TL2cgen API

TL2cgen (TreeLite 2 C GENerator): Model compiler for decision tree ensembles

Classes:

`DMatrix`(data, *[, dtype, missing])	Data matrix used in TL2cgen.
`Predictor`(libpath, *[, nthread, verbose])	Predictor class is a convenient wrapper for loading shared libs.

Exceptions:

TL2cgenError

Error thrown by TL2cgen

Functions:

`annotate_branch`(model, dmat, path, *[, ...])	Annotate branches in a given model using frequency patterns in the training data and save the annotation data to a JSON file.
`create_shared`(toolchain, dirpath, *[, ...])	Create shared library.
`export_lib`(model, toolchain, libpath[, ...])	Convenience function: Generate prediction code and immediately turn it into a dynamic shared library.
`export_srcpkg`(model, toolchain, pkgpath, libname)	Convenience function: Generate prediction code and create a zipped source package for deployment.
`generate_c_code`(model, dirpath, params, *[, ...])	Generate prediction code from a tree ensemble model.
`generate_cmakelists`(dirpath[, options])	Generate a CMakeLists.txt for a given directory of headers and sources.
`generate_makefile`(dirpath, toolchain[, options])	Generate a Makefile for a given directory of headers and sources.

class tl2cgen.DMatrix(data, *, dtype=None, missing=None)

Data matrix used in TL2cgen.

Parameters:

data (str | ndarray[Any, dtype[_ScalarType_co]] | csr_matrix) – Data source
dtype (str | None) – If specified, the data will be casted into the corresponding data type.
missing (float | None) – Value in the data that represents a missing entry. If set to None, numpy.nan will be used.
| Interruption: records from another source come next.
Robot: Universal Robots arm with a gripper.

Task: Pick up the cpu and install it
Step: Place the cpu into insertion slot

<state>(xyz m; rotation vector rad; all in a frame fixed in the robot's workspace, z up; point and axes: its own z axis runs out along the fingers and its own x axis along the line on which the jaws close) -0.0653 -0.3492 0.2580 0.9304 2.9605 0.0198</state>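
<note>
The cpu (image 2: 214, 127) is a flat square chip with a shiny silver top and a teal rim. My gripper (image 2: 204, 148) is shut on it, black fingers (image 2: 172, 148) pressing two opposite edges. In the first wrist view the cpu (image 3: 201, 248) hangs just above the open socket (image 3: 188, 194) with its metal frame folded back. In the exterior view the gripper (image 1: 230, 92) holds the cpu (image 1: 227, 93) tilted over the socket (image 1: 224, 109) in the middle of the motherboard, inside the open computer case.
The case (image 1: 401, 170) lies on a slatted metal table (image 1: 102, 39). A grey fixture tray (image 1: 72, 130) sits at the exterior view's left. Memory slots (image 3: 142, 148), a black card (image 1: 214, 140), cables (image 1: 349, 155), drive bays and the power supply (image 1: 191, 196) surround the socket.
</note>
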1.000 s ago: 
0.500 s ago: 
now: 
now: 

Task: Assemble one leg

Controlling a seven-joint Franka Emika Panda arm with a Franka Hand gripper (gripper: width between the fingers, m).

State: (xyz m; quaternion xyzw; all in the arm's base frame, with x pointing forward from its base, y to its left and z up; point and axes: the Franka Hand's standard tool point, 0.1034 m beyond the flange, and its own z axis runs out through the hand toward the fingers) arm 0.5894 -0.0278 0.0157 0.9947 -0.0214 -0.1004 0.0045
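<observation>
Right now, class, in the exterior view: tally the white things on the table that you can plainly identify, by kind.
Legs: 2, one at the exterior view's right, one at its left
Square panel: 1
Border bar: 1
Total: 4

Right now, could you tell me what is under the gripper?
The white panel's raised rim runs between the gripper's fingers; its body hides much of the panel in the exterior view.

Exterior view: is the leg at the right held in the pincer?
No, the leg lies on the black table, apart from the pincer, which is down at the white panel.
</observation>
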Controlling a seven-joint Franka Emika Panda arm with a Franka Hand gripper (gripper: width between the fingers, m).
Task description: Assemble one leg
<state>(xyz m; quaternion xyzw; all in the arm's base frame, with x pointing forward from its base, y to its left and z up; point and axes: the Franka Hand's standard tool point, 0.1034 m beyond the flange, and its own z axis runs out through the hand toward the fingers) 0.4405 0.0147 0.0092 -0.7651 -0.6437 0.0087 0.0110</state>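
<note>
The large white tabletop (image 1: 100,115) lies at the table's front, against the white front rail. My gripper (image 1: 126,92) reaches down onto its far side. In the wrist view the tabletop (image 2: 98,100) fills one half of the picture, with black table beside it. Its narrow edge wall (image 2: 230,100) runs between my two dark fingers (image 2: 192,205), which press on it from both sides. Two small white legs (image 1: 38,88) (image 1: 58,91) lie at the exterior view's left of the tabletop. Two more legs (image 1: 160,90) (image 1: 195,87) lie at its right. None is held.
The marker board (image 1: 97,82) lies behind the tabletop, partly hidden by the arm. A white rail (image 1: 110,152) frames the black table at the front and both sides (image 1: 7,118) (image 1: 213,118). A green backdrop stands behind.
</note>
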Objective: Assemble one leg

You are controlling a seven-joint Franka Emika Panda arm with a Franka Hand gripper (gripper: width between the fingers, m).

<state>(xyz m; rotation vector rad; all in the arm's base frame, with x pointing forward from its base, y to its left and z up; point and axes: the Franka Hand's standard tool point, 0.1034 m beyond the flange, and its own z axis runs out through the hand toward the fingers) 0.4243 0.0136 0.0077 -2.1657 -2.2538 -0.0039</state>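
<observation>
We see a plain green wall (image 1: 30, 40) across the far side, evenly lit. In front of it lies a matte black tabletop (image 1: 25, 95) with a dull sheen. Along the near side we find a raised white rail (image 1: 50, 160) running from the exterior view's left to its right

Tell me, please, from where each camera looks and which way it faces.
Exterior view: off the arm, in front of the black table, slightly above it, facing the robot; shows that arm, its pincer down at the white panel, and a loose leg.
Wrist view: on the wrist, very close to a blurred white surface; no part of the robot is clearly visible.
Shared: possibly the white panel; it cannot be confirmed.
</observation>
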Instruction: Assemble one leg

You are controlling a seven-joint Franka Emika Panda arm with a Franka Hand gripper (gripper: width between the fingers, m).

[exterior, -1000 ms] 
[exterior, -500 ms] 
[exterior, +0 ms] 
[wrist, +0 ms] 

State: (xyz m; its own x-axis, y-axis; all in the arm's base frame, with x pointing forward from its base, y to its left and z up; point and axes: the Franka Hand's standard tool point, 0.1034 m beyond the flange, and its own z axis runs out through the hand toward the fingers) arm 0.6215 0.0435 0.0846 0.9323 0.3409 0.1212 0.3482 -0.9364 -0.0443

class tl2cgen.Predictor(libpath, *, nthread=None, verbose=False)

Predictor class is a convenient wrapper for loading shared libs. TL2cgen uses OpenMP to launch multiple CPU threads to perform predictions in parallel.

Parameters:

libpath (str | Path) – location of dynamic shared library (.dll/.so/.dylib)
nthread (int | None) – number of worker threads to use; if unspecified, use maximum number of hardware threads
verbose (bool) – Whether to print extra messages during construction

Attributes:

`leaf_output_type`	Query threshold type of the model
`num_class`	Query number of class for each output target
`num_feature`	Query number of features used in the model
`num_target`	Query number of output targets
`threshold_type`	Query threshold type of the model

Methods:

predict(dmat, *[, verbose, pred_margin])

Perform batch prediction with a 2D sparse data matrix.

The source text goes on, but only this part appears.